From the first line to the last, retype the data below exactly.

:::::

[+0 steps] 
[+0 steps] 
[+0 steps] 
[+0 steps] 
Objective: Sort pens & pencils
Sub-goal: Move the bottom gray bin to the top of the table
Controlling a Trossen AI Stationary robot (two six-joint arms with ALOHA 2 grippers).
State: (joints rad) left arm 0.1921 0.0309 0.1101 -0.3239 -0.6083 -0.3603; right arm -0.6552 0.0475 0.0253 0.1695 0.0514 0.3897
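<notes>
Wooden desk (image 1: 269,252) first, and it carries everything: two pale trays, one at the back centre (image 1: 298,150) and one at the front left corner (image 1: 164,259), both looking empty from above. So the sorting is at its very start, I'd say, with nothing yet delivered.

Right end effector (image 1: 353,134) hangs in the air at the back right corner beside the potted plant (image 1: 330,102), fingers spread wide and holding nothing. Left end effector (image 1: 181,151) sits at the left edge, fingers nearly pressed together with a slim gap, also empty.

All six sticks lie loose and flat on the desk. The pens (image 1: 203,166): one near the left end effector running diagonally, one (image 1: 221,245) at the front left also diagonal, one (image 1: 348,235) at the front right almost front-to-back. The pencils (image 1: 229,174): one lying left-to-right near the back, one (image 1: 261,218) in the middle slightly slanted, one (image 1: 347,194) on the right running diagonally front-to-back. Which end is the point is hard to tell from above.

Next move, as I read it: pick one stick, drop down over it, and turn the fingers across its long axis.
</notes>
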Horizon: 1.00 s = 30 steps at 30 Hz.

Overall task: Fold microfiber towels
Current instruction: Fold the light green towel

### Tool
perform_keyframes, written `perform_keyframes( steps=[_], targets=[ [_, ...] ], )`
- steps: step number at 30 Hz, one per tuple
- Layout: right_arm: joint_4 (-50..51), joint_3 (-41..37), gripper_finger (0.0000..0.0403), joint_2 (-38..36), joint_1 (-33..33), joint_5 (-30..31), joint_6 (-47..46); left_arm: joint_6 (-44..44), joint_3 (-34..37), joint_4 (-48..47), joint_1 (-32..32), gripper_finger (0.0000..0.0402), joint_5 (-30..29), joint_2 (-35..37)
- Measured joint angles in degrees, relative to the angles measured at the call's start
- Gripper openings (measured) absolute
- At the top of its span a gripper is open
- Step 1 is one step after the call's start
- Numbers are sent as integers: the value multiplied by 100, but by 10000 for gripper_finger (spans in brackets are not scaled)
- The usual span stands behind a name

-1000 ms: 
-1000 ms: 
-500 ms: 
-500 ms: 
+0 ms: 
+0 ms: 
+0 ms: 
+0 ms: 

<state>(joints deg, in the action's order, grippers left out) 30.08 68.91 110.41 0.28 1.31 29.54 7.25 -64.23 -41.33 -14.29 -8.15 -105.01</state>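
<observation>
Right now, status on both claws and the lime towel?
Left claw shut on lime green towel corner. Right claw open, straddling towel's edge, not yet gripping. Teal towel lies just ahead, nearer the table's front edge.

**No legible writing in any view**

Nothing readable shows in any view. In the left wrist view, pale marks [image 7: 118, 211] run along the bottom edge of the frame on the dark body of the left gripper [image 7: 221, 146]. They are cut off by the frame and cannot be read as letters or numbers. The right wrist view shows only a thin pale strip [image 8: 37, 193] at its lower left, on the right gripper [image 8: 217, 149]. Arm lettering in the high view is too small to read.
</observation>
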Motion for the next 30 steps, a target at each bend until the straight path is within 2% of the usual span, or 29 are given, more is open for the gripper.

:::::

Solution for this problem |
[+0 steps] 
[+0 steps] 
[+0 steps] 
[+0 steps] 
Objective: Sort pens & pencils
Sub-goal: Move the bottom gray bin to the top of the table
Controlling a Trossen AI Stationary robot (two six-joint arms with ALOHA 2 grippers).
State: (joints rad) left arm 0.1921 0.0309 0.1101 -0.3239 -0.6083 -0.3603; right arm -0.6552 0.0475 0.0253 0.1695 0.0514 0.3897
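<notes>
Wooden desk (image 1: 269,252) first, and it carries everything: two pale trays, one at the back centre (image 1: 298,150) and one at the front left corner (image 1: 164,259), both looking empty from above. So the sorting is at its very start, I'd say, with nothing yet delivered.

Right end effector (image 1: 353,134) hangs in the air at the back right corner beside the potted plant (image 1: 330,102), fingers spread wide and holding nothing. Left end effector (image 1: 181,151) sits at the left edge, fingers nearly pressed together with a slim gap, also empty.

All six sticks lie loose and flat on the desk. The pens (image 1: 203,166): one near the left end effector running diagonally, one (image 1: 221,245) at the front left also diagonal, one (image 1: 348,235) at the front right almost front-to-back. The pencils (image 1: 229,174): one lying left-to-right near the back, one (image 1: 261,218) in the middle slightly slanted, one (image 1: 347,194) on the right running diagonally front-to-back. Which end is the point is hard to tell from above.

Next move, as I read it: pick one stick, drop down over it, and turn the fingers across its long axis.
</notes>
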Horizon: 1.00 s = 30 steps at 30 Hz.

Overall task: Fold microfiber towels
Current instruction: Fold the light green towel

### Tool
perform_keyframes, written `perform_keyframes( steps=[_], targets=[ [_, ...] ], )`
- steps: step number at 30 Hz, one per tuple
- Layout: right_arm: joint_4 (-50..51), joint_3 (-41..37), gripper_finger (0.0000..0.0403), joint_2 (-38..36), joint_1 (-33..33), joint_5 (-30..31), joint_6 (-47..46); left_arm: joint_6 (-44..44), joint_3 (-34..37), joint_4 (-48..47), joint_1 (-32..32), gripper_finger (0.0000..0.0402), joint_5 (-30..29), joint_2 (-35..37)
- Measured joint angles in degrees, relative to the angles measured at the call's start
- Gripper openings (measured) absolute
- At the top of its span a gripper is open
- Step 1 is one step after the call's start
- Numbers are sent as integers: the value multiplied by 100, but by 10000 for gripper_finger (spans in brackets are not scaled)
- The usual span stands behind a name

-1000 ms: 
-1000 ms: 
-500 ms: 
-500 ms: 
+0 ms: 
+0 ms: 
+0 ms: 
+0 ms: 

<state>(joints deg, in the action's order, grippers left out) 30.08 68.91 110.41 0.28 1.31 29.54 7.25 -64.23 -41.33 -14.29 -8.15 -105.01</state>
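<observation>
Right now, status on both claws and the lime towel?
Left claw shut on lime green towel corner. Right claw open, straddling towel's edge, not yet gripping. Teal towel lies just ahead, nearer the table's front edge.

**No legible writing in any view**

Nothing readable shows in any view. In the left wrist view, pale marks [image 7: 118, 211] run along the bottom edge of the frame on the dark body of the left gripper [image 7: 221, 146]. They are cut off by the frame and cannot be read as letters or numbers. The right wrist view shows only a thin pale strip [image 8: 37, 193] at its lower left, on the right gripper [image 8: 217, 149]. Arm lettering in the high view is too small to read.
</observation>
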Motion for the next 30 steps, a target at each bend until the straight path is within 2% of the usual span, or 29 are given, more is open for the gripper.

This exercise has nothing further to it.